The project is maintained by Codeplay Software.
Supported Platforms
The master branch of portDNN is regularly tested with the "Supported" hardware listed on the ComputeCpp Supported Platforms page. portDNN may also work on other hardware and platforms assuming they implement SPIR or SPIR-V support. portDNN is primarily tested on Ubuntu 16.04 LTS with the corresponding default package versions. portDNN will generally match the most recently released ComputeCpp, though it is likely to be compatible with other versions. We test against the most recent version.
Getting Started with portDNN
Pre-requisites
- CMake (version 3.5.1 and above)
- OpenCL 1.2-capable hardware and drivers with SPIR 1.2 or SPIR-V support
- OpenCL ICD Loader
- OpenCL headers
- gcc (version 5.4 and above)
- ComputeCpp
- Building documentation requires Doxygen and Graphviz/Dot. Tested against versions 1.8.11 and 2.38.0 respectively.
Building portDNN
portDNN uses CMake as its build system. There are provisions in the CMake files for downloading portDNN's dependencies automatically, for finding other dependencies and for selecting which bits of portDNN to build. All these configuration options can be found in the main CMakeLists.txt for the project and will show up in the CMake GUI if you use it. By default, the tests and library will be built, but not the benchmarks.
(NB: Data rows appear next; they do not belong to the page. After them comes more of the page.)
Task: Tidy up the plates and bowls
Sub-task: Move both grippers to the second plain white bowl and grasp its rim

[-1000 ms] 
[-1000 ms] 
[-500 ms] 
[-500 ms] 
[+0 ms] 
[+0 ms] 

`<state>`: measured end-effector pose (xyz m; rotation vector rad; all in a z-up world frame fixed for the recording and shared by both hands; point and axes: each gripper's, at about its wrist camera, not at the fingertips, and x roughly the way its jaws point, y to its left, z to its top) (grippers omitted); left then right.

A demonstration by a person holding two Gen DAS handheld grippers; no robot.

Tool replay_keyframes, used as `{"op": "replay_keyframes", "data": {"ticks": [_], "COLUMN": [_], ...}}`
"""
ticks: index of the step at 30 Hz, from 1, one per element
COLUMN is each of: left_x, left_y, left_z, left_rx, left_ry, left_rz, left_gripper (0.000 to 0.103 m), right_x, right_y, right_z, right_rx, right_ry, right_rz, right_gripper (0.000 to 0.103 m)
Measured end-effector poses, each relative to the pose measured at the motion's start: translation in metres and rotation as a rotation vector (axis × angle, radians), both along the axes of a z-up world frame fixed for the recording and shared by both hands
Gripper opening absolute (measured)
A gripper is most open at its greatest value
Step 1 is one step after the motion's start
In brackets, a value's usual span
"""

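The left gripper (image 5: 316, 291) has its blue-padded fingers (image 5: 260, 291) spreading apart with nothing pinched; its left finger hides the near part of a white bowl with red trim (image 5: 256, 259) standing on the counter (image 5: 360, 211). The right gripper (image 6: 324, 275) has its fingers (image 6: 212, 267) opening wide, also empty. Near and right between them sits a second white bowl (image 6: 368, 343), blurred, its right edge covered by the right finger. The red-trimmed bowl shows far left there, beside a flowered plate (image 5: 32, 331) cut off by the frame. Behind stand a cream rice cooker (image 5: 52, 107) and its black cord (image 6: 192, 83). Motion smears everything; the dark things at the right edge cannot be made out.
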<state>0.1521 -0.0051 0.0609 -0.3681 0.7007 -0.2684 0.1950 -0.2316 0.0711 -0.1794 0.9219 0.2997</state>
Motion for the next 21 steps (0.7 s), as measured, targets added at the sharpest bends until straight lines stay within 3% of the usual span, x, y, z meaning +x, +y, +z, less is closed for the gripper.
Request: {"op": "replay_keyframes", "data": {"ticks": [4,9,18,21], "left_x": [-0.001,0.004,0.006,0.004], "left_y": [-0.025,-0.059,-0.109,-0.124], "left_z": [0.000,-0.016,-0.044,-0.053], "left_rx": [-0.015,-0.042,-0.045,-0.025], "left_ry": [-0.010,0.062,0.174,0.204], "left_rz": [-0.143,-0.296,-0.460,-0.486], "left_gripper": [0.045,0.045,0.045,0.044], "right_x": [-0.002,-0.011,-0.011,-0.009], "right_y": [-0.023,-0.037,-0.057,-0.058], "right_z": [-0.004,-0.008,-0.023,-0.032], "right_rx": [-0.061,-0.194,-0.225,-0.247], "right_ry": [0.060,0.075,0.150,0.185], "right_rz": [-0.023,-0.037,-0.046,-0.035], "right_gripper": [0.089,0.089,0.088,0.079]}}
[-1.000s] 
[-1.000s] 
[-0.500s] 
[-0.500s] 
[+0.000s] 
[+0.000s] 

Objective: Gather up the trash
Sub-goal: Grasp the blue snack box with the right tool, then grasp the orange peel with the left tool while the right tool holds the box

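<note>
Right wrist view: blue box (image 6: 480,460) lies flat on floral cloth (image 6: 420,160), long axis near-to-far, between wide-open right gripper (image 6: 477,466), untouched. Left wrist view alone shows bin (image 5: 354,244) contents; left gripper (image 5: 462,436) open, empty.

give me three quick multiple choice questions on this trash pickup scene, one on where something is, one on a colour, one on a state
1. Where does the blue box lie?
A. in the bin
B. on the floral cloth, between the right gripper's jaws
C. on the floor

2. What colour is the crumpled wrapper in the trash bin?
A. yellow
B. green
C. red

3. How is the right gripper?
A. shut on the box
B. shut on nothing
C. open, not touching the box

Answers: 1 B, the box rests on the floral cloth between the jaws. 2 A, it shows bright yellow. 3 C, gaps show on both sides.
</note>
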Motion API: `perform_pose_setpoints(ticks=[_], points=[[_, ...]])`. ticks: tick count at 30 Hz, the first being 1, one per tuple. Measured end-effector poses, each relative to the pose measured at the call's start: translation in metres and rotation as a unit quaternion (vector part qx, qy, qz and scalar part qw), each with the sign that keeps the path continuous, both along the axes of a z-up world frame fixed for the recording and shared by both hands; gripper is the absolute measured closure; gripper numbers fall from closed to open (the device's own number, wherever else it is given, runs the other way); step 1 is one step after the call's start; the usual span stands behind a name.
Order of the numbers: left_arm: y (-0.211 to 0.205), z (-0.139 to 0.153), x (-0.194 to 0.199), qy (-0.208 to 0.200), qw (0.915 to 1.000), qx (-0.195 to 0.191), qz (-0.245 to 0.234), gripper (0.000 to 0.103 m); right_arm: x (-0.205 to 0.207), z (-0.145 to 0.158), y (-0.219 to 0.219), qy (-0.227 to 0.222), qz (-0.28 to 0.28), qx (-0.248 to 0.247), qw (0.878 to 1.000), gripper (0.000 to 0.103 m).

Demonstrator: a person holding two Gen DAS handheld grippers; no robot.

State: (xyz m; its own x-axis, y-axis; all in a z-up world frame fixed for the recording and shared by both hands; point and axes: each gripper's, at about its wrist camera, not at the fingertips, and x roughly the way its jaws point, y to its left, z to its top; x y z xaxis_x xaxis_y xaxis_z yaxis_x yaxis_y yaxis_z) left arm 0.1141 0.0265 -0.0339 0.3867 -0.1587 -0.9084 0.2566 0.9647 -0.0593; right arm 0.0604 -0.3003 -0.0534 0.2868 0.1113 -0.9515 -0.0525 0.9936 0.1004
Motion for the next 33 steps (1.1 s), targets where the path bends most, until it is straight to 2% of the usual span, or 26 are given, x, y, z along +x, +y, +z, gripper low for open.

It is recommended to leave the option SNN_DOWNLOAD_MISSING_DEPS
set to
on. This will automatically download the source libraries necessary for
portDNN to build and run (such as Google Test, Google benchmark and
the Eigen linear algebra library). Even if you already have these on your
machine, downloading them as part of the portDNN means a more consistent
configuration.
Building with ComputeCpp
You will need to provide the location of the ComputeCpp install you are
using in the variable ComputeCpp_DIR
. It should point to the folder
where bin/
, lib/
etc. are. This should be the only argument that is
mandatory, everything else should be optional. The default build type is
Release, though this can be overridden.
ComputeCpp with portDNN does not currently support USM. If you build with ComputeCpp you must disable USM support.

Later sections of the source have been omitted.